**What is expected:** Using the listing below, print exactly everything from the line with "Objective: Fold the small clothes" down to the line with "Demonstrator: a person", both included, and nothing more.

**Data shown:**
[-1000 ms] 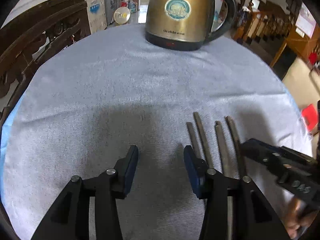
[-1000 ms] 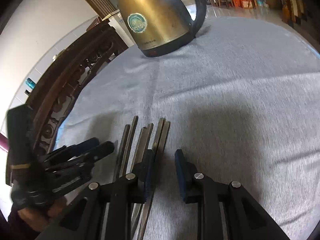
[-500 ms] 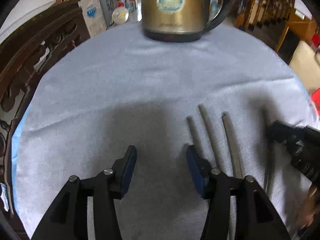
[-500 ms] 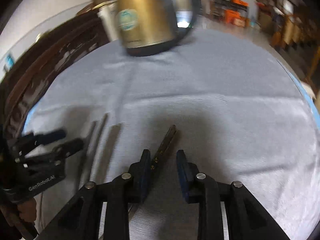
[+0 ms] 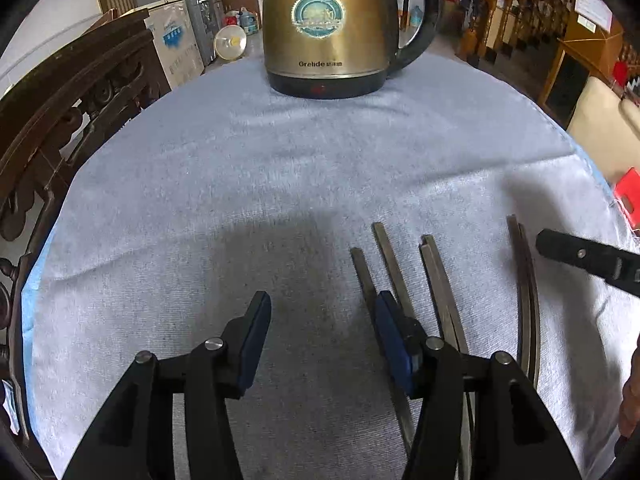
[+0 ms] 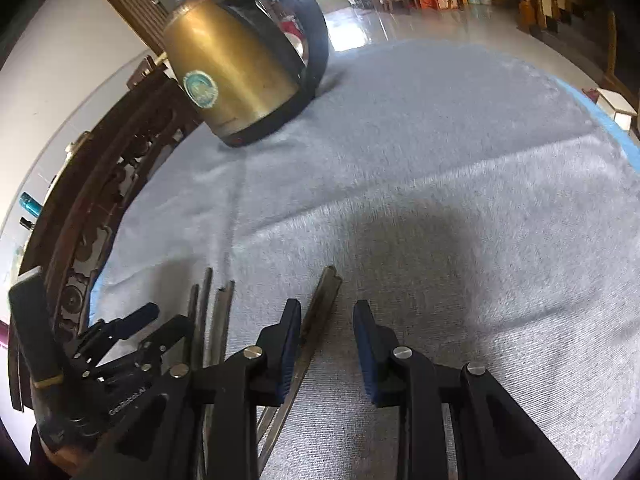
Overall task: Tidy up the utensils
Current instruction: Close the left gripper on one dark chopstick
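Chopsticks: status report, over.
Left gripper open, jaws just opening, empty. Right gripper open above one chopstick pair, not gripped. Other chopsticks beside, on cloth. Kettle far back, nothing blocking.

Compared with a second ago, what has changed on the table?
One chopstick pair moved right with the right gripper, away from the other chopsticks; it lies between open jaws. The left gripper has just been opening, nothing between its jaws. Other chopsticks and kettle stayed.

Dark metal chopsticks (image 5: 394, 266) flat on grey cloth: 4 grouped side by side, 1 pair (image 6: 318, 308) apart.
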The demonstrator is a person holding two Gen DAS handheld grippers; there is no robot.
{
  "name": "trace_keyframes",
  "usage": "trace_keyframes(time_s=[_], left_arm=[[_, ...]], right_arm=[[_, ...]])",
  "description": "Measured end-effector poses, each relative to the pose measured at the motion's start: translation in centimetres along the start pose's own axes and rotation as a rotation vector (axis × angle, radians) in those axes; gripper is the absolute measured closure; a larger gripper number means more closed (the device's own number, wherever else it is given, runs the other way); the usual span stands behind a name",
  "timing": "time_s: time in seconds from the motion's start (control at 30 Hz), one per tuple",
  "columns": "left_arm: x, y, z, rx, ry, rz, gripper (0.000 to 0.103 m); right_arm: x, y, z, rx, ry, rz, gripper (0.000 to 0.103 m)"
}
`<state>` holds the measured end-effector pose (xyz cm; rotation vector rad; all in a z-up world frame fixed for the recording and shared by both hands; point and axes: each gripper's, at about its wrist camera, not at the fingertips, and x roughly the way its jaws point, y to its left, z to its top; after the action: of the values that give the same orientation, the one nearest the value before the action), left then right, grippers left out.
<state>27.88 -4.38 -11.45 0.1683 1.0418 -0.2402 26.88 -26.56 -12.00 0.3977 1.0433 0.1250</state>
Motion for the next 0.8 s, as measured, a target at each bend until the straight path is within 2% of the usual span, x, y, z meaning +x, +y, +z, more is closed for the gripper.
trace_keyframes(time_s=[0.17,0.2,0.33,0.37,0.43,0.5,0.63,0.8], left_arm=[[-0.5,0.3,-0.3,0.010,0.009,0.028,0.046],[0.5,0.5,-0.2,0.012,0.027,0.045,0.046],[0.3,1.2,-0.4,-0.033,0.032,0.017,0.046],[0.1,1.5,-0.5,-0.057,0.040,-0.004,0.046],[-0.3,1.7,-0.6,-0.063,0.036,0.000,0.046],[-0.9,1.9,-0.9,-0.068,0.022,0.004,0.046],[-1.4,1.4,-0.4,-0.065,0.002,-0.027,0.046],[-1.1,0.2,-0.5,-0.024,0.017,-0.021,0.046]], right_arm=[[1.5,2.2,-0.6,-0.098,0.006,-0.114,0.075],[1.7,2.9,-0.7,-0.126,0.004,-0.128,0.075],[3.0,6.2,-1.1,-0.285,0.000,-0.207,0.072],[3.1,6.2,-1.0,-0.292,0.004,-0.212,0.071],[2.6,5.2,-1.0,-0.244,0.007,-0.170,0.071],[1.6,3.6,-0.8,-0.165,0.008,-0.084,0.071],[-0.6,1.5,-0.5,-0.059,-0.015,-0.019,0.071],[0.3,0.8,-0.1,-0.016,0.030,-0.061,0.071]])
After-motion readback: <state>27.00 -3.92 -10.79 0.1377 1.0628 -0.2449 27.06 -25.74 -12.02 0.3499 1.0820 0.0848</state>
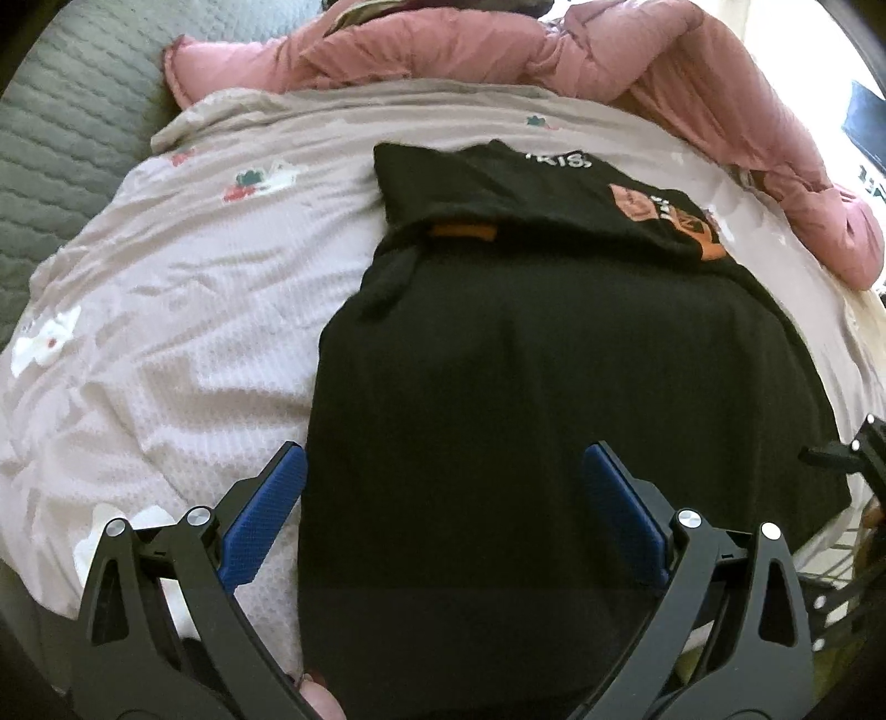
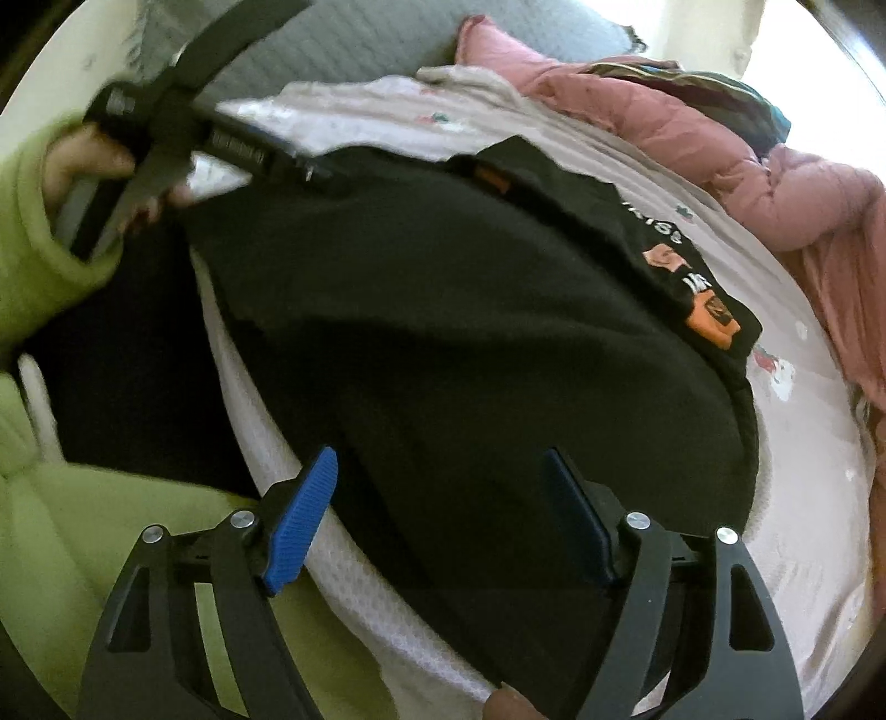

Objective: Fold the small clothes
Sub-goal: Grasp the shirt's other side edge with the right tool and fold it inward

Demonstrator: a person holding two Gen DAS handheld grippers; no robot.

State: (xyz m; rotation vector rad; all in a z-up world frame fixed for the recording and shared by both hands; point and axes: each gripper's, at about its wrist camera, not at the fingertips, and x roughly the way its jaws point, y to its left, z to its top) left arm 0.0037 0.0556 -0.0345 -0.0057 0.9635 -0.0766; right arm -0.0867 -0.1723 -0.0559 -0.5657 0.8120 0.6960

**Final answer:**
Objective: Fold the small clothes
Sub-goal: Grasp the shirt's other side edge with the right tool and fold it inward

Demonstrator: a person holding two Gen DAS handheld grippers; no robot.

The response to the exercise is complete.